Hosseini Seyed Saeid, Khodaiyan Faramarz, Yarmand Mohammad Saeid
Bioprocessing and Biodetection Laboratory, Department of Food Science and Engineering, University of Tehran, Karaj 31587-77871, Iran.
Bioprocessing and Biodetection Laboratory, Department of Food Science and Engineering, University of Tehran, Karaj 31587-77871, Iran.
Int J Biol Macromol. 2016 Jan;82:920-6. doi: 10.1016/j.ijbiomac.2015.11.007. Epub 2015 Nov 6.
Sour orange peel, a by-product of the fruit juice industry, was used as a source of pectin. The effects of temperature (75-95°C), time (30-90 min), and liquid-solid ratio (20-40, v/w) were investigated on yield, methoxylation degree (DE), and galacturonic acid content using a Box-Behnken design and response surface methodology. The highest extraction yield (17.95 ± 0.3%) was obtained at temperature of 95°C, time of 90 min, and liquid-solid ratio of 25 (v/w). The DE values for the pectin ranged from 17% to 30.5%, indicating that the pectin was low in methoxyle. The emulsifying activity of pectin extracted under optimal conditions was 45%. The emulsions were 86.6% stable at 4°C and 71.4% at 23°C after 30 days of storage. The pectin exhibited Newtonian flow at low concentrations (≤ 1.0%, w/v); as the concentration increased, pseudoplastic flow became dominant.

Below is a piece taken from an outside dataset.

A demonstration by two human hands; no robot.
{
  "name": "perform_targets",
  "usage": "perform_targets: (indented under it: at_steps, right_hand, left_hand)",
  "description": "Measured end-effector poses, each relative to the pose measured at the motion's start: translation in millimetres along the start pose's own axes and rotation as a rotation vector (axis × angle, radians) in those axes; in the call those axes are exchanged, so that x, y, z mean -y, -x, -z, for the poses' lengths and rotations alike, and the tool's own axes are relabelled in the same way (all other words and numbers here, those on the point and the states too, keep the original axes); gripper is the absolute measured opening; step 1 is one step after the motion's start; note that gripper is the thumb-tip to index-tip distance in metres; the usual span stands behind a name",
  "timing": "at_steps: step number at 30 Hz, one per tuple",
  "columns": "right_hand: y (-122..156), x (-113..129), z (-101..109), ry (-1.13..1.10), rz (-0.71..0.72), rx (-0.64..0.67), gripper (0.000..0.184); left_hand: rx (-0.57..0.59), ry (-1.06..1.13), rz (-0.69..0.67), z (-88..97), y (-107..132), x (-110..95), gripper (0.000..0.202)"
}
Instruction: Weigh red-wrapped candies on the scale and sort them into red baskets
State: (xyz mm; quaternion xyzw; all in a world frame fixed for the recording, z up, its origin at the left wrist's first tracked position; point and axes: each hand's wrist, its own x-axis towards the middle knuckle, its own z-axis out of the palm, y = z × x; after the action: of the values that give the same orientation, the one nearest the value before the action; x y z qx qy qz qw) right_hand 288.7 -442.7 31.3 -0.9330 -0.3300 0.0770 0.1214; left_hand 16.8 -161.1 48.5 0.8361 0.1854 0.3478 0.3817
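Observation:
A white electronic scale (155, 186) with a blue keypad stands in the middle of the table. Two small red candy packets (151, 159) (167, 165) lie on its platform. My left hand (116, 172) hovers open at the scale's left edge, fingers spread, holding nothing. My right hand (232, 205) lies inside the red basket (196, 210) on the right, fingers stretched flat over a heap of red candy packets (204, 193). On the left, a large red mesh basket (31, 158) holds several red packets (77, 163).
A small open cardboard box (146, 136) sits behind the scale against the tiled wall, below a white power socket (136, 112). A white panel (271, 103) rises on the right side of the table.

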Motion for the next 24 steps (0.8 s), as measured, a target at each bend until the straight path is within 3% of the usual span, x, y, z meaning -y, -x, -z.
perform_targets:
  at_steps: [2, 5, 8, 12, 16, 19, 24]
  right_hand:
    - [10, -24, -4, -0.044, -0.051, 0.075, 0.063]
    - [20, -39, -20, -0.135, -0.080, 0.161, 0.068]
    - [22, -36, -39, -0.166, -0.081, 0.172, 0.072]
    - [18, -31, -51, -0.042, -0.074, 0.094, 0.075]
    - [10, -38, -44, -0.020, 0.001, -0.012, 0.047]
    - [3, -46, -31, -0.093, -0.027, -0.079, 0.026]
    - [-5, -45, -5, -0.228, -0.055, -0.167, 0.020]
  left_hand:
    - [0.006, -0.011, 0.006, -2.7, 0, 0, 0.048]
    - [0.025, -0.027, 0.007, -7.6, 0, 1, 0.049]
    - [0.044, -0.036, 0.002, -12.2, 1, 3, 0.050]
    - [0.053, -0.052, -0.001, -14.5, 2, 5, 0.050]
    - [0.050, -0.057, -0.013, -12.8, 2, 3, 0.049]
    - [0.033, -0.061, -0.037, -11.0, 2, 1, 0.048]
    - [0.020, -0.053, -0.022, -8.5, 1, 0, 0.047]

酸橙皮是果汁工业的副产品,用作果胶的来源。采用Box-Behnken设计和响应面法,研究了温度(75-95°C)、时间(30-90分钟)和液固比(20-40,v/w)对产率、甲氧基化度(DE)和半乳糖醛酸含量的影响。在95°C、90分钟和25(v/w)的液固比条件下获得了最高提取产率(17.95±0.3%)。果胶的DE值在17%至30.5%之间,表明该果胶的甲氧基含量较低。在最佳条件下提取的果胶的乳化活性为45%。储存30天后,乳液在4°C时的稳定性为86.6%,在23°C时为71.4%。果胶在低浓度(≤1.0%,w/v)下表现出牛顿流体特性;随着浓度增加,假塑性流体特性占主导。